Sunday, June 5, 2011

No Trainee for Me

I am still a district leader, but I'll be getting another companion. An elder in my district will be a trainer. Perhaps I can steal the trainee away by doing exchanges all the time and teach him the ways of Elder Warczak! HA! It'll be a great transfer, it will take me to mid July, the summer will be halfway over! The only thing I'm sad about is that I'll still have the car as district leader, I want to be out on the streets, EVEN if I had to ride a bike, it would be a great workout and I'd get some color on my white Polish skin!
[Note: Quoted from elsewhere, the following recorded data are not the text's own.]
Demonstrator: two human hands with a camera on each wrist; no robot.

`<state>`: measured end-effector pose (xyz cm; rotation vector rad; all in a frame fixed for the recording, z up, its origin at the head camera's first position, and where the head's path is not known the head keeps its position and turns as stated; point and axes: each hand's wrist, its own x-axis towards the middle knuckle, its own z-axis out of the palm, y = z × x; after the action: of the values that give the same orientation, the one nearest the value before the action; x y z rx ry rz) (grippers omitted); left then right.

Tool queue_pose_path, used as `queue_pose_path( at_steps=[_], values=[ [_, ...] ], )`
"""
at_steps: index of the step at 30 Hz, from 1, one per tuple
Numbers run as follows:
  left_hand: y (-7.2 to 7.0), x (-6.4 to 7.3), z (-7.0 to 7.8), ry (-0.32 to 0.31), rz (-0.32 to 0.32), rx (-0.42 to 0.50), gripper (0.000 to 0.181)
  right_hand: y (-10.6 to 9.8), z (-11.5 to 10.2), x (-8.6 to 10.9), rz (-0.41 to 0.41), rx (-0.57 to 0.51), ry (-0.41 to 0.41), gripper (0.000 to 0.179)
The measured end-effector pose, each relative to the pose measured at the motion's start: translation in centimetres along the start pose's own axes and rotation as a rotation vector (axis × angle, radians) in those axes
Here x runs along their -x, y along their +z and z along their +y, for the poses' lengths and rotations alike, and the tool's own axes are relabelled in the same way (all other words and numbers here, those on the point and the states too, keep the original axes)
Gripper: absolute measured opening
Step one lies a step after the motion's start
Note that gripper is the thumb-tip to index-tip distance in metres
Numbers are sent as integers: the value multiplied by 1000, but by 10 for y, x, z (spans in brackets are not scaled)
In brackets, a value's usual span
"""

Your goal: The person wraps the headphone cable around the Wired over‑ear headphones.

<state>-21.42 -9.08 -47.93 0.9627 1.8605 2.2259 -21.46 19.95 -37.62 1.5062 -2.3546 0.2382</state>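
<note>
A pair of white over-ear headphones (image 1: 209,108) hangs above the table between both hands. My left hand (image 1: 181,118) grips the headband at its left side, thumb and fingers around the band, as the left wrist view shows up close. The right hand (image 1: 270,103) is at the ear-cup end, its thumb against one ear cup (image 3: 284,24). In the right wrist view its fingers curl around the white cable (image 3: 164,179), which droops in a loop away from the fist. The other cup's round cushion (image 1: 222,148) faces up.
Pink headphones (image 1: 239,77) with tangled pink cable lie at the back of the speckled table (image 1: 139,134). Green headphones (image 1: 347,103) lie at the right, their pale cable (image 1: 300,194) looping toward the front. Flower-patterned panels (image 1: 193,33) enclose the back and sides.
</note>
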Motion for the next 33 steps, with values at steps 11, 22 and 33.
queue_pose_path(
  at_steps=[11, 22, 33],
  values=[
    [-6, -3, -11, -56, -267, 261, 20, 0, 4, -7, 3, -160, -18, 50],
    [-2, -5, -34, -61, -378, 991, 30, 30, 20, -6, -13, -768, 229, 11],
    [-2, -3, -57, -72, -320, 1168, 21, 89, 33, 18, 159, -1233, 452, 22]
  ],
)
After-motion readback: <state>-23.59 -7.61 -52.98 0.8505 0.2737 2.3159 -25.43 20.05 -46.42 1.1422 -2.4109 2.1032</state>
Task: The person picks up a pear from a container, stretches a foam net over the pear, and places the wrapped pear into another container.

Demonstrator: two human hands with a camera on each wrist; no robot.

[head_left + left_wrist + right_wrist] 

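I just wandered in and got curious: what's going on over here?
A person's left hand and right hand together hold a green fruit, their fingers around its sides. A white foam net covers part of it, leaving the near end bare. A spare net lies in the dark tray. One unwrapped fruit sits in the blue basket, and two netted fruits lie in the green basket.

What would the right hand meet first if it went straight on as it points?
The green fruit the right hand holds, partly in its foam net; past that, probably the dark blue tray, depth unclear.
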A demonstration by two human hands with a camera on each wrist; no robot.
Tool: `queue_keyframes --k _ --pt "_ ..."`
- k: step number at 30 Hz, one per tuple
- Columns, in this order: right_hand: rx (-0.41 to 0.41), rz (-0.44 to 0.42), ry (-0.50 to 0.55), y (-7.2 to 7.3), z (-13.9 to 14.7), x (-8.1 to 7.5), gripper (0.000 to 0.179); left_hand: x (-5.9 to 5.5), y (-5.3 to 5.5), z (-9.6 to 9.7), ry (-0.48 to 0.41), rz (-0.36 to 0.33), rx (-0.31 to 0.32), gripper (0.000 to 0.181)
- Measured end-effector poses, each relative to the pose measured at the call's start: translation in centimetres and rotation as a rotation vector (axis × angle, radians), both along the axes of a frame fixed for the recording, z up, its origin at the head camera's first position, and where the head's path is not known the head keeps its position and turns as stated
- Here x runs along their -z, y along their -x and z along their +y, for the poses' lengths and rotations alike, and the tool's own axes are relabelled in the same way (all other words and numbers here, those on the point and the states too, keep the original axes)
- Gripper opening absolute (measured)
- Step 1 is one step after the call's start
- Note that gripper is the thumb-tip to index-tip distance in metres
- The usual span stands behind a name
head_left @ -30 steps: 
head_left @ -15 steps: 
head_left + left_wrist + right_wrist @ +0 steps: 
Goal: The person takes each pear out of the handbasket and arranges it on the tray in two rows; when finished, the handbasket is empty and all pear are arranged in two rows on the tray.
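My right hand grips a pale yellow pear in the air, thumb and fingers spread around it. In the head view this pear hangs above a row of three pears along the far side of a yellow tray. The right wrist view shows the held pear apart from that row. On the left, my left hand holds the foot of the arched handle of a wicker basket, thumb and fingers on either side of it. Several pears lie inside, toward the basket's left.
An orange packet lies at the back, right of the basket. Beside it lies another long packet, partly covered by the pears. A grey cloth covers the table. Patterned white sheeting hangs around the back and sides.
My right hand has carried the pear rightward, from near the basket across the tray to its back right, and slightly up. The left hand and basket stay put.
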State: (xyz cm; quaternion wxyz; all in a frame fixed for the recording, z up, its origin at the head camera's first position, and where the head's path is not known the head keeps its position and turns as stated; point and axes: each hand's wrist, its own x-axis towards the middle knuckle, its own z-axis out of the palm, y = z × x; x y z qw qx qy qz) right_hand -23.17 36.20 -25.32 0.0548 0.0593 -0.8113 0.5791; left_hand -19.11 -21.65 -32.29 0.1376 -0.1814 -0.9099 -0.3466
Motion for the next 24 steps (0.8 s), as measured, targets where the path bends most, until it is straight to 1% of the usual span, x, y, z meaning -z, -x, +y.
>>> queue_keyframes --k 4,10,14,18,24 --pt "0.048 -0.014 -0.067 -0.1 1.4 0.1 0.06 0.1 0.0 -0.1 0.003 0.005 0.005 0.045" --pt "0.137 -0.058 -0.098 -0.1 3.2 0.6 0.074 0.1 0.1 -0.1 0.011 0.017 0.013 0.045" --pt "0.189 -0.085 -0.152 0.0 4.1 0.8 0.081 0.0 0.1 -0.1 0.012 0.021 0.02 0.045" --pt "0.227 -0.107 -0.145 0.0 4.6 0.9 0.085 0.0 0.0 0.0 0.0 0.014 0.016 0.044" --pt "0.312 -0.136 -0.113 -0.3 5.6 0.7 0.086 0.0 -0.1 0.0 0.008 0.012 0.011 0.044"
We have an investigator named Brent. Brent is a certified catholic priest, but is no longer practicing in the faith. He has native American ancestry, and so believes in many Indian traditions. He also believes that the Book of Mormon is true. Brent is one religious snowball, everything rolled up into one! He wants to be baptized, but wants to know FOR SURE if this is the right thing for him. Our lesson with him started off with the restoration of the Gospel of Jesus Christ, which went off into many tangents. We held it at a members home, and the member was very good at not saying anything ridiculous. I did my best to keep the focus on Joseph Smith. The lesson ended well, but man, he is the hardest person I have ever taught. His questions come from everywhere, it is hard to plan for or think of what he might say. My game plan is to go in prepared for what it is we planned on teaching him, but really trying to say everything by the spirit, and not what Scotty Warczak would say. Obviously that's something missionaries are taught to do, teach by the spirit and allow the Holy Ghost to be the actual teacher, yet for Brent, I really have to be at my best and listen to the promptings that come to my mind from the spirit, or else I fear I will say something that will turn him off completely.
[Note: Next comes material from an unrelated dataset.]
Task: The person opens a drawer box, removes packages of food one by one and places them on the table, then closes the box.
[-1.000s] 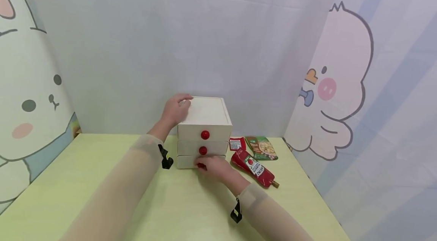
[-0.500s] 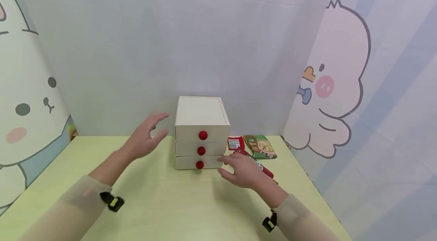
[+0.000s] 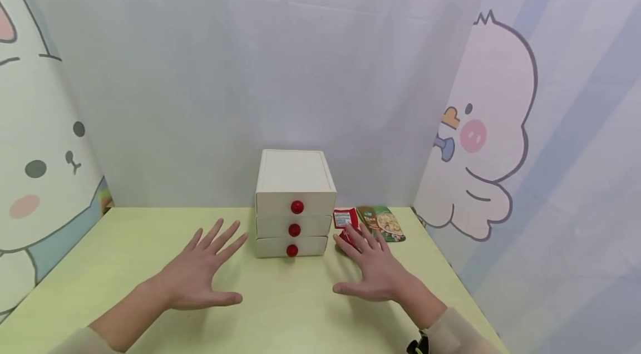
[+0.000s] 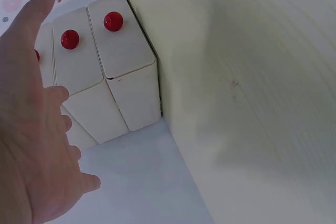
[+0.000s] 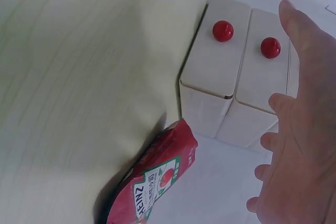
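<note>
A white chest of three drawers (image 3: 296,172) with round red knobs stands at the back of the table, every drawer pushed in. Left of it and nearer the front, my left hand (image 3: 192,276) is spread with nothing in it. My right hand (image 3: 378,270) is spread too, in front of the chest's right side, and it holds nothing. Behind the right fingers lies a red Heinz ketchup pouch (image 5: 152,177), mostly covered in the head view. Both hands appear above the table, apart from the chest.
Beside the chest lie a small red packet (image 3: 345,217) with a white label and a green food packet (image 3: 384,222). A pale curtain (image 3: 200,92) with cartoon animals closes off the back and sides of the yellow-green table (image 3: 280,315).
My right hand has let go of the bottom drawer's knob, and my left hand has left the chest's top. Both have drawn back toward me and spread their fingers.
</note>
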Demonstrator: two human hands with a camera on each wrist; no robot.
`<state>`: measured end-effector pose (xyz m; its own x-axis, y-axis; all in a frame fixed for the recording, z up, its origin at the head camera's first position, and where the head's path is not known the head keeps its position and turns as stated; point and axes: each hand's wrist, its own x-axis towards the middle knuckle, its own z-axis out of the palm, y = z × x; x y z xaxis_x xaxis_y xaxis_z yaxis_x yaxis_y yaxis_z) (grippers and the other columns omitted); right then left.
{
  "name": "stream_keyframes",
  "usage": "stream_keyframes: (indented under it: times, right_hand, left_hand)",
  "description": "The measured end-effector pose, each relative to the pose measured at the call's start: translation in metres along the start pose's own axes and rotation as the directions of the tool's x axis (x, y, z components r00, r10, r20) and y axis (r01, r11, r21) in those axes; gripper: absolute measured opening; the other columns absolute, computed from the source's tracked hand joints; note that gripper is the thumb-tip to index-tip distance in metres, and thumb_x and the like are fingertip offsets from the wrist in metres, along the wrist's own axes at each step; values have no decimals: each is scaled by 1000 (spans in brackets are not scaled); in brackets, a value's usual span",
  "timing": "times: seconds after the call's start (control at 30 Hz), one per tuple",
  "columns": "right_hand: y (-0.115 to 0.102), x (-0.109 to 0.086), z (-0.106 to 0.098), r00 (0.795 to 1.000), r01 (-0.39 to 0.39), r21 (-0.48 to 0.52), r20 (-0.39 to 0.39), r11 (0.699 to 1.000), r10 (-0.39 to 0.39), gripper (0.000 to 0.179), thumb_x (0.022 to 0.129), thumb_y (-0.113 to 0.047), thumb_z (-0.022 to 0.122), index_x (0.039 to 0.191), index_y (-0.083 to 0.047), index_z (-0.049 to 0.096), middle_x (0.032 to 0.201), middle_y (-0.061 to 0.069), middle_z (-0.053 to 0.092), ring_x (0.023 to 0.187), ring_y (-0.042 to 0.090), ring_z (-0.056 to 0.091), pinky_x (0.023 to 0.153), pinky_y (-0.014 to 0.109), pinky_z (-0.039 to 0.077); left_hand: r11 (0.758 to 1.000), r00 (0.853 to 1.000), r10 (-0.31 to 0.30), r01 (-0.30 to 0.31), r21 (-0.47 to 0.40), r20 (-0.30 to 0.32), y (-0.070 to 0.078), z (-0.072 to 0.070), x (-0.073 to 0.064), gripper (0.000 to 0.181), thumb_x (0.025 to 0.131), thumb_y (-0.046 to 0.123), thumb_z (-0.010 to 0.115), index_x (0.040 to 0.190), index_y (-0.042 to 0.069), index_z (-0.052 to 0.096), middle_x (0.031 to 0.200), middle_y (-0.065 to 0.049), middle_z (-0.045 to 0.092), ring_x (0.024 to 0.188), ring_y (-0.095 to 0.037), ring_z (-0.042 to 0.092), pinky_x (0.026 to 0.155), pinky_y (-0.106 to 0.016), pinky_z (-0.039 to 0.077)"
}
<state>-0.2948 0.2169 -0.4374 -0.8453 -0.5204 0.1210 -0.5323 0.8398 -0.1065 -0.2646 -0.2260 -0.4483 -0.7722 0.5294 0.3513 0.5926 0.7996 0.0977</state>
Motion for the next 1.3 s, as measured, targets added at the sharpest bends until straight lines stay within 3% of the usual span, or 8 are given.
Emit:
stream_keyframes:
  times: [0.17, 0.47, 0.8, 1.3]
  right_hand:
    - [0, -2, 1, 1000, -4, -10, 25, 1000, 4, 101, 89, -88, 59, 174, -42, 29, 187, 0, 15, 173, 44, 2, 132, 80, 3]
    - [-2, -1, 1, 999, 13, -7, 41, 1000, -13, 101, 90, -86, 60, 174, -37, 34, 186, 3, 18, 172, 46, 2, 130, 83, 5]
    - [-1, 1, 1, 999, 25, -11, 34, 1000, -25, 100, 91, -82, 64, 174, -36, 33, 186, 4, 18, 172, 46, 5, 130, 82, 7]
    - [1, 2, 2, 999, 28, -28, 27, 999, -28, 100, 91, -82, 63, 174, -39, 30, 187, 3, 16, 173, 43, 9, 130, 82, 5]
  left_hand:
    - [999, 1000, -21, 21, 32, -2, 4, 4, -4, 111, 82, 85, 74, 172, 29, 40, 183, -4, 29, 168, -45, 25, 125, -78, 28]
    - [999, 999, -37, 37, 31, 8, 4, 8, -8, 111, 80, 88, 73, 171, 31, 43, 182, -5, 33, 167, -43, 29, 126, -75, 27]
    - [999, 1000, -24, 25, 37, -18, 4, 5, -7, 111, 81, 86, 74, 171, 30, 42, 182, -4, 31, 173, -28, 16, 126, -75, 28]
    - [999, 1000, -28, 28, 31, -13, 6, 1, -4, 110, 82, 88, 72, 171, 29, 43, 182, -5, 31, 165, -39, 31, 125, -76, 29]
Our other investigators are not progressing, with my new companion we will need to do a great deal of finding, and working with the members. We are working with many less-active members of the church right now. With so many here in Utah, it really is a worthwhile thing to do, because all of them know non-members, and other people that we can teach. If I can help a person come unto Christ, whether they're members or not, I feel that I'm doing my duty.
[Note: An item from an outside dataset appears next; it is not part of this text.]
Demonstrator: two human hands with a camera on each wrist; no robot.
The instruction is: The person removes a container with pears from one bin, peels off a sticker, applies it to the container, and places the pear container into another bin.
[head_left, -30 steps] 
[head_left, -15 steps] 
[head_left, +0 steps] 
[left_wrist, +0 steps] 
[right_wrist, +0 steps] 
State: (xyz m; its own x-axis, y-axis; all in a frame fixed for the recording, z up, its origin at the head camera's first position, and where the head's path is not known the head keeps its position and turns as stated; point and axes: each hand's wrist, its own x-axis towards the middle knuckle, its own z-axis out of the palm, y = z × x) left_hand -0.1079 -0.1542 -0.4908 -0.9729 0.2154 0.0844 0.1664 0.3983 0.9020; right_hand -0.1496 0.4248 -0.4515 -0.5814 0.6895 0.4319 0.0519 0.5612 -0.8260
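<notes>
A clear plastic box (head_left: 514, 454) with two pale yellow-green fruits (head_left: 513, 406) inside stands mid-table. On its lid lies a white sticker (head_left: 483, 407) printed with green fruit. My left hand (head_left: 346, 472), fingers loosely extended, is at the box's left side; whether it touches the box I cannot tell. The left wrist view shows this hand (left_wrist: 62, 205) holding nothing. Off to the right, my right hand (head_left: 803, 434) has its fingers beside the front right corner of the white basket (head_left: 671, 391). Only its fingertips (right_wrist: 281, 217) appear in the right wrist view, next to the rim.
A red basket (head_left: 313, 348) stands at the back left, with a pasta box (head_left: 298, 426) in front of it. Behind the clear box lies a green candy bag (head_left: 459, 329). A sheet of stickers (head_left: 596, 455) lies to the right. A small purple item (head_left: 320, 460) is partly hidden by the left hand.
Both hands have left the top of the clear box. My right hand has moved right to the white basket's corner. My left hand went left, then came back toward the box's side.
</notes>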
This Thursday I hit the year mark. Hoe would I describe my first year? A roller-coaster ride really. I think most missionaries feel that way. I had some transfers that were amazing, others that were a struggle. When I think about when I first entered the MTC and what it was like that first day, meeting my other missionaries going to Salt Lake,  meeting my instructors and beginning to learn the ropes of being a missionary, I can't believe I've come this far. I remember the second day in the MTC going to observe these role-plays, with a person pretending to be a non-member, and telling us about their lives. We as the missionaries had to think of what we would teach the individual. Some of them really stumped me, I had no idea what I would say to them other than, "Jesus loves you!" Now, looking back, I would know exactly what to say in each of those scenarios. I have had wonderful investigators. My best has to be Rico, my first convert! The friendships I've already made, I am anxious to see what the second year will hold in store for me! 

Sunday we spoke in one of the wards. I told my story of getting a call to serve in Scotland, cancer, called to serve in Salt Lake, and all that jazz. Afterwards one of the service missionaries came up to me and handed me his card and told me after I'm done with my mission to save up my money and come to Scotland, and I could stay at his house. He's originally from Scotland, and is a lawyer here in Utah. I'm excited to go see Scotland, I still hold a place for it in my heart, I long to go there and preach the Gospel. That time just isn't now. Salt Lake is always keeping me on my toes with all that goes on. It's been the hardest thing I've ever done, but the most rewarding.  I'll make sure to work even harder, so that my family and friends will be blessed for my service. I know I'm preparing the rest of my life right now, just like Elder Holland said, I'll be able to trace every good thing in my life as a result of me serving a mission.

I love you all, and I'll see you in a year!